The strategy adopted in Figure 1 is that as each major asset is refurbished or replaced, the accumulation of funds towards its next refurbishment or replacement begins, with (in this case) in addition, the amounts required to service a loan taken out to finance the purchase of the new asset as well as the contribution for its maintenance which from then on will be catered for in the same way as the other assets. Figure 1 shows 4 separate elements:
Asset 1, in which it is assumed that the levy is collected and spent each year with no contribution to the accumulation in the sinking fund;
Asset 2, which starts with an opening balance of $6,500 and an estimated requirement to increase that balance to $50,000 by year 12; and then to start raising funds toward its next overhaul in year 26 and then towards its year 40 overhaul and so on;
Asset 3, which starts with an opening balance of $6,000 and an estimated requirement to increase that balance to $75,000 by year 21, and then commence raising funds towards its next overhaul, which will be due in year 44; and.
Asset 4, requiring expenditure of $25,000 in year 9, to be repaid over 15 years at 6% and with an expected maintenance expenditure of $5,000 at the end of 8 years, and each 8 years thereafter.
The chart also shows the effects of amendments to the plan to accommodate successive reviews and updating of cost estimates, and the benefits of interest earned on the accumulated fund. The total levy column shows how the major expenditures have been “averaged out” over the thirty years covered in the chart to arrive at the amount which each year should be divided among and levied on unit owners in accordance with their unit entitlements or a differential levy Rule.
The unexpected
The best laid plans can go awry and a major facility could need major refurbishment well before it is expected.
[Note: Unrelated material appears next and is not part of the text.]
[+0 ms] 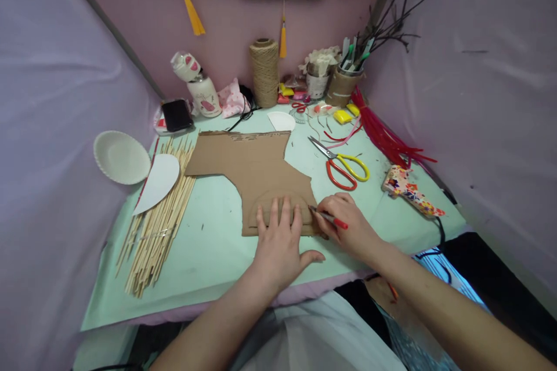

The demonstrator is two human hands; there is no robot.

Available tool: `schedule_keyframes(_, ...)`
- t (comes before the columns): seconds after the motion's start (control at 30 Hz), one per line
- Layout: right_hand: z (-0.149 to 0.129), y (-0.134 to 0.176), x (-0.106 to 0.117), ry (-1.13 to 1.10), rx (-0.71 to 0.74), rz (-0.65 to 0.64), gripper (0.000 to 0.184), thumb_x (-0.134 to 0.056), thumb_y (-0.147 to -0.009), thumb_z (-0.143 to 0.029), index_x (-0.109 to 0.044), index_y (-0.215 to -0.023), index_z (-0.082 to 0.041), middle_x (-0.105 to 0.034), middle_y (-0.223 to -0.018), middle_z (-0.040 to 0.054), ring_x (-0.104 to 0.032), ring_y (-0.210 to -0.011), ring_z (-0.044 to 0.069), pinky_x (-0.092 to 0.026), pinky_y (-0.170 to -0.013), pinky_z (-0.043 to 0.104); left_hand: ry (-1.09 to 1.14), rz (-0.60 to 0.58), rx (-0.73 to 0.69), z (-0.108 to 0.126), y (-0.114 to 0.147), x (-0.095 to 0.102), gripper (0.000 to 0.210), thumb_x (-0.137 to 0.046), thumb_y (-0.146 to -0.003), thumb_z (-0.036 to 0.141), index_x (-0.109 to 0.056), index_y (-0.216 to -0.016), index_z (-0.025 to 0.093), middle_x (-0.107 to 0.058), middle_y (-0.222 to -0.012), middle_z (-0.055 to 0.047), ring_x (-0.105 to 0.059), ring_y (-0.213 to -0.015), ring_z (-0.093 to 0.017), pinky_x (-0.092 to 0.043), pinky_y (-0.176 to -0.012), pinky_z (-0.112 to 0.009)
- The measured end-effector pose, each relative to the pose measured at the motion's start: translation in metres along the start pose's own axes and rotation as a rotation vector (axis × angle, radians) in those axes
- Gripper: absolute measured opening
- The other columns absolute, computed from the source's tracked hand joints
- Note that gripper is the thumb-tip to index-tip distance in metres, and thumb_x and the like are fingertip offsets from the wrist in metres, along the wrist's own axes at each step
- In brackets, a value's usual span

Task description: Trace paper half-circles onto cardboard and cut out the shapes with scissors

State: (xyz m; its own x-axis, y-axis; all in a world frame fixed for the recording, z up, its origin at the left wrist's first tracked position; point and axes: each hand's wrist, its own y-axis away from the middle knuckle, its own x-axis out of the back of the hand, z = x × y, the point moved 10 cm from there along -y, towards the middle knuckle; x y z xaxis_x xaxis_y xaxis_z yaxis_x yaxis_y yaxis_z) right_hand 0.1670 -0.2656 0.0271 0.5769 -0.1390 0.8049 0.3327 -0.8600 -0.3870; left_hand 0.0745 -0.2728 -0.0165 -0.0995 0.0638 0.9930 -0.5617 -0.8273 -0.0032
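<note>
A piece of brown cardboard with an irregular cut outline lies on the table in front of me. My left hand rests flat on its near part, fingers spread, over a faint half-round shape; whether that is a drawn outline or a separate cardboard piece, I cannot tell. In my right hand is a red pen, its dark tip touching the cardboard at the right end of the half-round. Right of the cardboard lie scissors with one red and one yellow handle, blades parted.
Wooden sticks, a white half-circle and a white bowl are on the left. At the back stand a twine spool and a pen holder. Red pipe cleaners and a floral glue gun lie right.
</note>
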Motion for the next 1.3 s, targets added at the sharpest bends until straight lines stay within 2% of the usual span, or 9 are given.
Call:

For example a lift cage is damaged when furniture is being delivered or removed.
The OC has two ways to deal with this. Because the sinking fund contribution is to the fund not to a budget, the owners corporation has a strict liability under S24 to maintain the common property and the EC is required to rectify the problem speedily and the required repair is part of the out years of the sinking fund plan or are at least consistent with it, the EC can spend up to the balance of the fund in any one year to rectify the unexpected failure. A wise committee would tell owners what was happening and its implications for future contributions.
If further funds are required immediately, the EC can call a general meeting and request a further contribution, often called a special levy although this term does not appear in the Acts.
As the OC has a strict liability to maintain the common property and as a corporation cannot trade insolvent, owners must provide additional funds or the EC or a member of it should seek the appointment of an administrator to force the owners corporation back into financial probity. (Div 10 of the Act).